Cuando la ira de los Dioses cayó sobre el vivo y extenso suelo de la tierra los verdosos bosques y las hermosas flores se marchitaban mientras el agonizante sonido de la muerte que se aproximaba de pueblo en pueblo dejaba marcas permanentes como las huellas de su crimen perfecto.
La historia de la humanidad cambiaría por completo y sin darnos cuenta nuestro viaje de expiación podría convertirse en una tortura eterna de la que jamás seríamos libres. Las fuerzas demoníacas se aprovechaban del odio que los Dioses dejaban caer sobre nosotros para poner más sal a la herida, regocijados por su obra maestra se consideraban a sí mismos como la salvación y la iluminación que necesitábamos para salir del abismo cuando realmente deseaban cada vez más destrucción.

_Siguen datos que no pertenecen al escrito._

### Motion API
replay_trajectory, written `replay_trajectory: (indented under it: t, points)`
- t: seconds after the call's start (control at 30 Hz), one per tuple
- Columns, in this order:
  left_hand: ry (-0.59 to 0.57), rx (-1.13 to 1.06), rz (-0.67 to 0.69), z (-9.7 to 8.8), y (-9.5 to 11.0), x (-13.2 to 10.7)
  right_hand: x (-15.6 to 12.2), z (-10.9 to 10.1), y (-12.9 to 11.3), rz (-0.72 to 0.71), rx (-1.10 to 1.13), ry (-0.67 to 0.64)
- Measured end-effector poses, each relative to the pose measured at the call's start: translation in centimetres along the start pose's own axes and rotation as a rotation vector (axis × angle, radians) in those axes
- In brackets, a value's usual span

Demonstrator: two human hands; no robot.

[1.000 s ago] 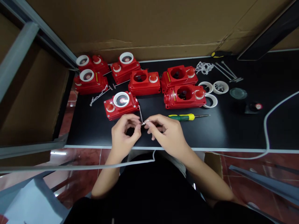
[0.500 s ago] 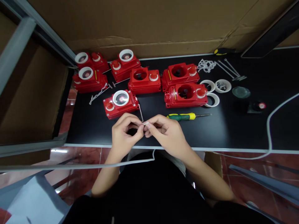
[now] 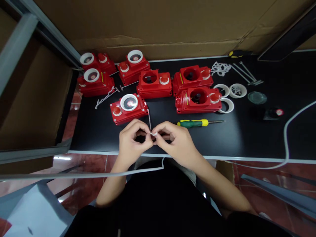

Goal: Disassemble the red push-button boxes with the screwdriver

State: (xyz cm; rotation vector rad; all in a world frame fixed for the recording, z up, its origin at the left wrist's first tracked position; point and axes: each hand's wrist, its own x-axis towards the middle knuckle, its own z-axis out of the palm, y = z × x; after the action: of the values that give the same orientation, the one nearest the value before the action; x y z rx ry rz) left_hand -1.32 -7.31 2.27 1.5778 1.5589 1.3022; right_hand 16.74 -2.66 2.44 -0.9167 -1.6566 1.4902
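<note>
My left hand (image 3: 132, 140) and my right hand (image 3: 174, 140) meet fingertip to fingertip over the near edge of the black table (image 3: 247, 138). Both pinch a small white piece at the end of a thin cord (image 3: 149, 120). The cord runs up to the nearest red switch box (image 3: 128, 108), which has a white-ringed round window. A green and yellow screwdriver (image 3: 197, 123) lies just right of my right hand.
Several more red switch boxes (image 3: 154, 84) stand behind, some with open round holes (image 3: 196, 97). White rings (image 3: 228, 105), a white cord bundle (image 3: 219, 68), long pins (image 3: 247, 75) and a clear lens (image 3: 257, 97) lie at right. Cardboard (image 3: 160, 26) walls the back; a white cable (image 3: 286, 138) crosses at right.
My fingertips have closed tighter together on the small white piece. The view has shifted slightly; the objects on the table have not moved.
</note>
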Motion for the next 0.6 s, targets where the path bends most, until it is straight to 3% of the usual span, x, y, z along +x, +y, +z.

Era necesario enfrentar las amenazas, la sangre derramada en el campo de batalla era la única prueba que se necesitaba para darse cuenta del dolor y sufrimiento que se vivía día a día. El anochecer marcaba el final de un ciclo más de castigos y agonías mientras las estrellas sangraban atormentadas e incapaces de cumplir nuestros deseos de vivir.
Se consideraba un tesoro y se decía que desde la montaña más alta y cercana al cielo se podía apreciar la belleza de la Sangre de Estrellas, lo único tan puro capaz de enfrentar el mal que reside en el mundo.